Supplied material:

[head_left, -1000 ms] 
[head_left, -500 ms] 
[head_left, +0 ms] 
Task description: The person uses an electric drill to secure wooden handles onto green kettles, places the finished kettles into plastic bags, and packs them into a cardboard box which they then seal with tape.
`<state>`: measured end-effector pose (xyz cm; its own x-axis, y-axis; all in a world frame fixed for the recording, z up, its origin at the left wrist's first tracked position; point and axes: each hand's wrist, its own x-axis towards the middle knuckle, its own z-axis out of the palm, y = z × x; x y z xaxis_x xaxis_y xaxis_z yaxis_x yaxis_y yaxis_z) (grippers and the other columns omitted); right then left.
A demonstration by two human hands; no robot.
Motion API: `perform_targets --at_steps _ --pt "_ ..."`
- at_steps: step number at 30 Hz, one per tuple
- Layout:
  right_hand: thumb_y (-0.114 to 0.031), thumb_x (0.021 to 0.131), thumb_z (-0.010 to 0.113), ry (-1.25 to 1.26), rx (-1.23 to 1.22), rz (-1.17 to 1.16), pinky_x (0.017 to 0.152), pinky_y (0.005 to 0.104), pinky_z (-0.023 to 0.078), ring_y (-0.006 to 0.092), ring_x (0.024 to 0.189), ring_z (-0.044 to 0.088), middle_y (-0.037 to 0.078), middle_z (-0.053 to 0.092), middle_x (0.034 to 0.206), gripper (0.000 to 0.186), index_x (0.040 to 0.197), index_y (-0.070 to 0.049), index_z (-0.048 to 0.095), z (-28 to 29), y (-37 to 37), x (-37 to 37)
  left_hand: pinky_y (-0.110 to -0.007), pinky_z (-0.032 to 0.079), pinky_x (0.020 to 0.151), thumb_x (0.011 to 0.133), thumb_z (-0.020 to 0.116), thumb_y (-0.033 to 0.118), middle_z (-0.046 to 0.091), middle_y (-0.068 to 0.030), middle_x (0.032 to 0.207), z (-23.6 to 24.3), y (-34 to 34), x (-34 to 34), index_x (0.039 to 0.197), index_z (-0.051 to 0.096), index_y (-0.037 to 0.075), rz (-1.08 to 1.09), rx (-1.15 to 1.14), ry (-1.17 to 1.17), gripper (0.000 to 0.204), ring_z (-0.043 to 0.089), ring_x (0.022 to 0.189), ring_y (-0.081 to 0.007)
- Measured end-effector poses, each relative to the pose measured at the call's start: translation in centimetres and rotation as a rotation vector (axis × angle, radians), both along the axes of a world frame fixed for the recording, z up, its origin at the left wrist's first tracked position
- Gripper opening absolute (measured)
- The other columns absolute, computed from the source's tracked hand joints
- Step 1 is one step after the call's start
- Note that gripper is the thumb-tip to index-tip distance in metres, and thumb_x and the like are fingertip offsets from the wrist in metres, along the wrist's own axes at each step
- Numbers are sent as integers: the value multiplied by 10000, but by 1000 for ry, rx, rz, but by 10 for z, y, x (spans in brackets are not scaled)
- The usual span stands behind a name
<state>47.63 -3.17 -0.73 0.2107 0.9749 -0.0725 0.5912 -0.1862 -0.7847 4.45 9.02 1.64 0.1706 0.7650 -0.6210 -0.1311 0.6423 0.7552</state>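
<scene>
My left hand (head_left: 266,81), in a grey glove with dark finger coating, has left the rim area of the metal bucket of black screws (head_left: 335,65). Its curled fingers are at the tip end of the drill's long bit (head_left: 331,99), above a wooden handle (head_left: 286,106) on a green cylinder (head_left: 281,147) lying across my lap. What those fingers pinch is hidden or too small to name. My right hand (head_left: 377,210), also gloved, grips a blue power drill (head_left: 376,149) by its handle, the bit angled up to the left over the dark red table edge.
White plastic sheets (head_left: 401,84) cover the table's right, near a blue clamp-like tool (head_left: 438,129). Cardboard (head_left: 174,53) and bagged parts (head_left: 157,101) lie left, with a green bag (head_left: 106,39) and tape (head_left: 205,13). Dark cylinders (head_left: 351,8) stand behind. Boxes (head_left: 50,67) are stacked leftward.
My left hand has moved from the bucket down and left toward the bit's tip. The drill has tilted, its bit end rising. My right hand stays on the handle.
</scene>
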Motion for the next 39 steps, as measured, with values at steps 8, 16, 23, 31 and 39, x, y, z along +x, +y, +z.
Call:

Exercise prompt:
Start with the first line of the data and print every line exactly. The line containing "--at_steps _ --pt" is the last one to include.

Problem solution:
[head_left, -1000 ms] 
[head_left, -500 ms] 
[head_left, +0 ms] 
Task description: The person uses an electric drill to secure wooden handles onto green kettles, places the finished kettles into plastic bags, and packs them into a cardboard box which they then seal with tape.
`<state>`: measured end-effector pose (xyz cm; its own x-axis, y-axis; all in a world frame fixed for the recording, z up, its origin at the left wrist's first tracked position; point and axes: each hand's wrist, its own x-axis towards the middle knuckle, its own z-axis out of the palm, y = z × x; x y z xaxis_x xaxis_y xaxis_z yaxis_x yaxis_y yaxis_z) (grippers and the other columns omitted); right then left.
A demonstration by two human hands; no robot.
Motion API: `perform_targets --at_steps _ --pt "_ ..."`

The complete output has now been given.